PROBLEM DETAILS:
Which lines belong in your copy? Those from the start of the data through the line with "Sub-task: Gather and", exactly as written, without any pictures.

DATASET EXCERPT:
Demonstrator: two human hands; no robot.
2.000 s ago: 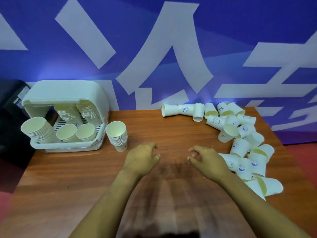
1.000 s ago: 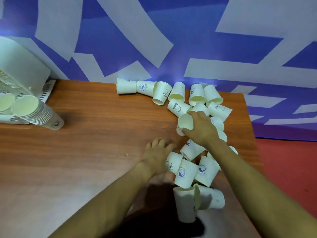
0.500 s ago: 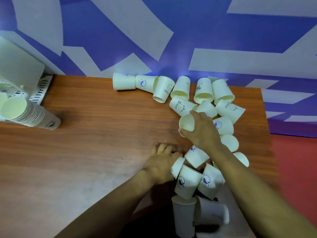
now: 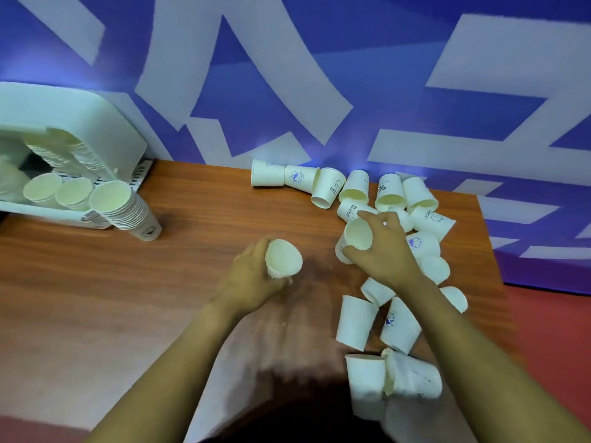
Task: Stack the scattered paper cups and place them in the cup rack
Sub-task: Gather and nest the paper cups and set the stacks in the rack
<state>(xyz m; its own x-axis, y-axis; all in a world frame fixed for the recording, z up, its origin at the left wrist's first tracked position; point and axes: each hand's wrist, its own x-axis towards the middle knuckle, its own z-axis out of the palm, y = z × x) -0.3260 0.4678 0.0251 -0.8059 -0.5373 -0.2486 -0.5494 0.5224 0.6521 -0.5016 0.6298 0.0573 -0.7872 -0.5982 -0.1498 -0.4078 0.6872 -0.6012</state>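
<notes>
**A cup in each hand above the wooden table**

The left hand (image 4: 252, 279), at the centre of the frame, has its fingers curled round a white paper cup (image 4: 283, 259) whose open mouth tilts up and to the right, lifted off the brown wood-grain table (image 4: 96, 298). Just right of centre, the right hand (image 4: 383, 251) grips a second white paper cup (image 4: 358, 234) from the side, thumb below and fingers over its top, mouth facing the camera.

Around and below the right hand lies the scatter of loose white paper cups with blue prints (image 4: 388, 191), most on their sides, running in a curve from the top centre of the table down its right edge to the lower right of the frame.

At the upper left sits the pale green plastic cup rack (image 4: 96, 123), holding several nested stacks. A tall leaning stack of white cups (image 4: 124, 207) rests on the table, touching the rack's front right corner.
</notes>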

RESPONSE AREA:
Demonstrator: two human hands; no robot.
2.000 s ago: 
1.000 s ago: 
0.500 s ago: 
now: 
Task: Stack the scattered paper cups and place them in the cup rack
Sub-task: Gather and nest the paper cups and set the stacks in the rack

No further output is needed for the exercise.